Segment Start: COLLECTED DATA

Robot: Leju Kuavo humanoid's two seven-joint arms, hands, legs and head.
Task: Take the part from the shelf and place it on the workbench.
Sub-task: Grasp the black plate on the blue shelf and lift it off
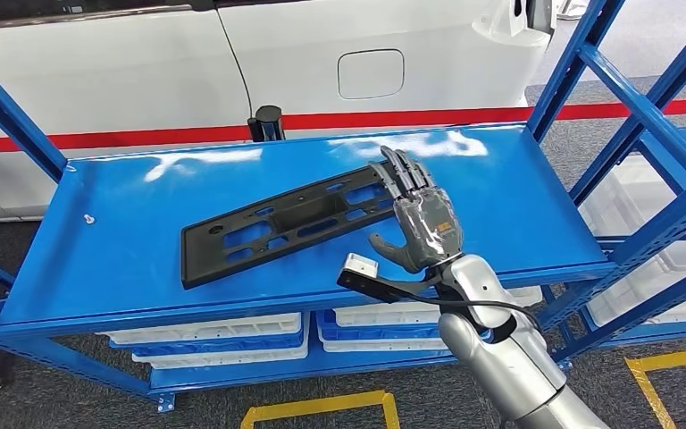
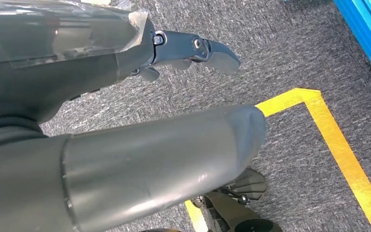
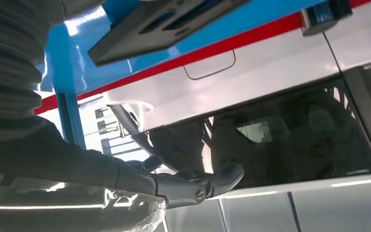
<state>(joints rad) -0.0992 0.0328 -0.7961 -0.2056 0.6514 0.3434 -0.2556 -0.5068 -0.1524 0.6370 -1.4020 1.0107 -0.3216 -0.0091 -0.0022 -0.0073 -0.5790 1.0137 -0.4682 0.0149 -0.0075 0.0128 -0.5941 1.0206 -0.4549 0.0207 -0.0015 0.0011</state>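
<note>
Part (image 1: pixel 290 219): flat black slotted plate, lying slantwise on the blue shelf (image 1: pixel 125 259), not yet lifted. Right hand (image 1: pixel 418 214) above its far-right end, fingers extended and close together, thumb out to the side, gripping nothing; touching the plate or just over it, cannot tell. Left hand (image 2: pixel 125 96) hanging over grey floor, holding nothing, fingers apart.

Risks (judged): thin, flat part offers little edge to get under, so fingers likely to slide over it; a one-end grab liable to tip or swing the long plate, or push it toward the shelf's back edge.

Containers: white bins (image 1: pixel 210 332) on the lower tier, more at right (image 1: pixel 625 232); contents not visible.
</note>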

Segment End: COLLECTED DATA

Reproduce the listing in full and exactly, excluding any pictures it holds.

Robot: Leju Kuavo humanoid's two seven-joint arms, hands, legs and head.
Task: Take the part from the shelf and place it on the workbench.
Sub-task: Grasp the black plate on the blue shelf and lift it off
<state>(joints rad) -0.0992 0.0328 -0.7961 -0.2056 0.6514 0.3434 -0.2556 -0.5068 -0.1524 0.6370 -1.4020 1.0107 -0.3216 -0.0091 -0.0022 -0.0073 -0.5790 1.0137 -0.4682 0.0149 -0.0075 0.0128 -0.5941 1.0206 -0.4549 0.0207 -0.0015 0.0011</state>
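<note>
Part (image 1: pixel 290 219): flat black slotted plate, lying slantwise on the blue shelf (image 1: pixel 125 259), not yet lifted. Right hand (image 1: pixel 418 214) above its far-right end, fingers extended and close together, thumb out to the side, gripping nothing; touching the plate or just over it, cannot tell. Left hand (image 2: pixel 125 96) hanging over grey floor, holding nothing, fingers apart.

Risks (judged): thin, flat part offers little edge to get under, so fingers likely to slide over it; a one-end grab liable to tip or swing the long plate, or push it toward the shelf's back edge.

Containers: white bins (image 1: pixel 210 332) on the lower tier, more at right (image 1: pixel 625 232); contents not visible.
</note>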

No further output is required here.